The next morning, Rebecca woke to the sun casting soft stripes across the duvet. She lay still for a while, listening to the house breathe around her. Ted was snoring faintly. Joel stirred in the bassinet, letting out a squeaky little sigh. Henry had migrated to the foot of the bed, duvet tangled around him like seaweed.
Rebecca felt a bloom of contentment rise in her chest.
Later, after a particularly successful tandem nap and a lunch of grilled cheese sandwiches cooked by Henry (burnt edges and all), they found themselves sitting around the table.
Ted stretched and yawned. “You know what I think?”
Rebecca raised an eyebrow. “Dangerous sentence.”
“I think we’re ready.”
“Ready for what?”
He gestured around them. “For people. Visitors. The outside world.”
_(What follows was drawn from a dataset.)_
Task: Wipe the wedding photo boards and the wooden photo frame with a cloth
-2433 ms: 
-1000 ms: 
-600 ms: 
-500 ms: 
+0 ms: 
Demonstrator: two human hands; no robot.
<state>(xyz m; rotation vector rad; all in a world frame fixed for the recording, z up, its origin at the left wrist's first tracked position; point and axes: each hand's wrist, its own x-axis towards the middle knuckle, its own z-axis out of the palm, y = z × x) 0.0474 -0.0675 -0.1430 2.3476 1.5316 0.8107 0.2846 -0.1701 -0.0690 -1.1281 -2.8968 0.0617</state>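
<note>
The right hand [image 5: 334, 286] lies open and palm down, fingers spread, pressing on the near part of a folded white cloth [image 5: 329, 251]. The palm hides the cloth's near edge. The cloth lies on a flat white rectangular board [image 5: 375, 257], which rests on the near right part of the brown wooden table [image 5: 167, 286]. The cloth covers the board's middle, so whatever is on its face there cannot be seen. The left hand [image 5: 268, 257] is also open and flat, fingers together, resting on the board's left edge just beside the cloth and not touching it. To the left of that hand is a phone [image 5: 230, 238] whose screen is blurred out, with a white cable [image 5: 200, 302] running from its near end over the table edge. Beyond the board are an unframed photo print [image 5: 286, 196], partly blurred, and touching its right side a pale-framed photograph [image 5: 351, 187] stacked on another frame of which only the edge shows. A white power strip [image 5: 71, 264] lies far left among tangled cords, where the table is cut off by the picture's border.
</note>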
Rebecca tilted her head. “Are we?”
Henry, who’d just taken a sip of juice, shrugged. “I mean… if they bring food.”
Rebecca looked at her little crew. Her husband, her bonus son, her beautiful boys. The house was a mess. The laundry still hadn’t been touched. She had stitches and swollen ankles and hair that hadn’t been washed in three days. But yes - she felt ready.
“Okay,” she said. “Let’s do it. Let’s open the door.”
Ted grinned. “But only to people who bring lasagne.”
“Or brownies,” Henry added.
Rebecca nodded. “Especially brownies.”